Another incremental advance within the Kyoto Bloc. New Zealand just announced that it will levy a tax on carbon emissions from the industrial and energy sectors. It will be offset by a tax cut to small businesses and the opportunity to renegotiate the tax if companies can demonstrate that they using the latest emission-reducing technology. That, my virtual friends, is tax shifting.

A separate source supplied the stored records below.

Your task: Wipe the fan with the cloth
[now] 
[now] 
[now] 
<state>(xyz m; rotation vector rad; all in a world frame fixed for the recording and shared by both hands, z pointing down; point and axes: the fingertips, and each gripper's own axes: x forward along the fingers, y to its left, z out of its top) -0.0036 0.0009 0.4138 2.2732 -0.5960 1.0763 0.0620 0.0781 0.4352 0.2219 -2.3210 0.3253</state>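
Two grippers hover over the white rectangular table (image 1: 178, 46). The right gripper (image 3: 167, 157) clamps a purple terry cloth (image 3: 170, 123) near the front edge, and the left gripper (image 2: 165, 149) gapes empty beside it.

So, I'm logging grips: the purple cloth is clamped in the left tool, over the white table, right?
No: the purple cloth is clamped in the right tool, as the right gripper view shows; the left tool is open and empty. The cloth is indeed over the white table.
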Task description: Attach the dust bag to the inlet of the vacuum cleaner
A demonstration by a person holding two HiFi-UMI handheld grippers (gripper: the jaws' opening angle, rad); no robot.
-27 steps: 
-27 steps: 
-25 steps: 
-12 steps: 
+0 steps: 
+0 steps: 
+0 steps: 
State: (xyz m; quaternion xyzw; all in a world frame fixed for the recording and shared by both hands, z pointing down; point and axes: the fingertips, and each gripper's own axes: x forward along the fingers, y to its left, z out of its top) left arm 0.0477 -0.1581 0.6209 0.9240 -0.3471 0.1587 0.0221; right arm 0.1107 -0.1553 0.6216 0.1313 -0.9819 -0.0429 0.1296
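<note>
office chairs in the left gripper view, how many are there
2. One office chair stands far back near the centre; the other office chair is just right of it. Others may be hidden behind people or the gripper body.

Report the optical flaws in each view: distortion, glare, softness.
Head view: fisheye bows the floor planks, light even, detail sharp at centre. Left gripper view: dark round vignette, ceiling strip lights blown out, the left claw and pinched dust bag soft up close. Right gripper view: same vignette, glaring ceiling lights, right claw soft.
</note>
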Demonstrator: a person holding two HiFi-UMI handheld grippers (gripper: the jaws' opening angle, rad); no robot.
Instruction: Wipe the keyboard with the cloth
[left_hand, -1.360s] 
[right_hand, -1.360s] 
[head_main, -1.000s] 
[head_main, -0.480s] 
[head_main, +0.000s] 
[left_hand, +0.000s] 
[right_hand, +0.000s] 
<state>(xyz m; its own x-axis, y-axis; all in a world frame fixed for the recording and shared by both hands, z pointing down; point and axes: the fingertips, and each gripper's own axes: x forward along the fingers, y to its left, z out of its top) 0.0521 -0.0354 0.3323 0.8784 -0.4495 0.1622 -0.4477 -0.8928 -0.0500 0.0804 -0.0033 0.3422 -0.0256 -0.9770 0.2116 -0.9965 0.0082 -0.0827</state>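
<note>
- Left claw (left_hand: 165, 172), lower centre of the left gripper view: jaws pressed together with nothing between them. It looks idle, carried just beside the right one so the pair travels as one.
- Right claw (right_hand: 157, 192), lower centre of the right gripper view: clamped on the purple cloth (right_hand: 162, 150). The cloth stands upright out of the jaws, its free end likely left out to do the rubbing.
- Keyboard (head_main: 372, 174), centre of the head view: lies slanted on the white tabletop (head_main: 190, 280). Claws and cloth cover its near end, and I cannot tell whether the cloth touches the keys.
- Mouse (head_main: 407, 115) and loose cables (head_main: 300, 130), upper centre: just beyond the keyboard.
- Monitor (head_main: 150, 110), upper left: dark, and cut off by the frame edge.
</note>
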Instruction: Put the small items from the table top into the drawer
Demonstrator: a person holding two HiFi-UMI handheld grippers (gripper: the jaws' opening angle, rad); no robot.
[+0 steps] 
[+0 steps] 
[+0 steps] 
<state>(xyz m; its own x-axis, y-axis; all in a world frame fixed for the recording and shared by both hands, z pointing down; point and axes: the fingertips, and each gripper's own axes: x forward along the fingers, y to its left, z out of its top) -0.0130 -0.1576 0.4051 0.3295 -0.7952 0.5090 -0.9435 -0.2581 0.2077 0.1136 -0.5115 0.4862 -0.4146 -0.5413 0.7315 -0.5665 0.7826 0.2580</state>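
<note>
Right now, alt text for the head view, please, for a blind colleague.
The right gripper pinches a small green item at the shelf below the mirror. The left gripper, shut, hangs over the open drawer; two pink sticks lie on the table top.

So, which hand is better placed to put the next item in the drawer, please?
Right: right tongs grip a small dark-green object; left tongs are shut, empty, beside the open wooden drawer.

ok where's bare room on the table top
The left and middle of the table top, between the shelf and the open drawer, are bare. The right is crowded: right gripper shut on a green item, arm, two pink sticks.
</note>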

As such, the Kiwis are moving in the right direction, certainly. The idea behind the legislation is to prepare the island nation for eventual integration into a more aggressive era of carbon restrictions, perhaps by entry into a global cap-and-trade mechanism. Fine idea.
Is it something that would work well for the United States? Alas, this particular model appears too cumbersome for us to follow. At the scale of the American economy, negotiating exemptions for companies is an impossible task. Also, the Kiwi plan shifts taxes off small businesses. The tax shift I want to see would lighten the burden on income taxes in a progressive way—at once returning the power back into the consumer and making sure that prices accurately reflect the costs of products to society.
That kind of progressive tax shift would be compatible with a cap-and-trade mechanism (which works well for generalized pollutants like carbon dioxide equivalents, but not for localized toxic emmissions like mercury). A cap-and-trade regime would cap the total amount of carbon emissions at a level below current emissions, distribute allowances for companies to emit a percentage of their current levels and then set up a market that allows companies to find the most economical way to get their emission accounts in order. Each year, the volume of allowances would diminish, reducing overall emissions.
In such a system, the "tax" of restricting carbon actually ends up creating a vast new market in efficiency and carbon sinks. Americans looking for the next source of economic growth need look no farther. PriceWaterhouseCoopers even estimated the value of a mature global carbon market as over $1 trillion.
That means millions of new jobs as America mines the 50 years of inefficiency built into our transportation, energy, and housing sectors. It means a sustained reduction in oil, reducing our strategic vulnerability. And it means a path out of the Wal-Mart trap of lowered wages and higher deficits.
So, let's thank the Kiwis for taking the lead, but remember: America must think bigger.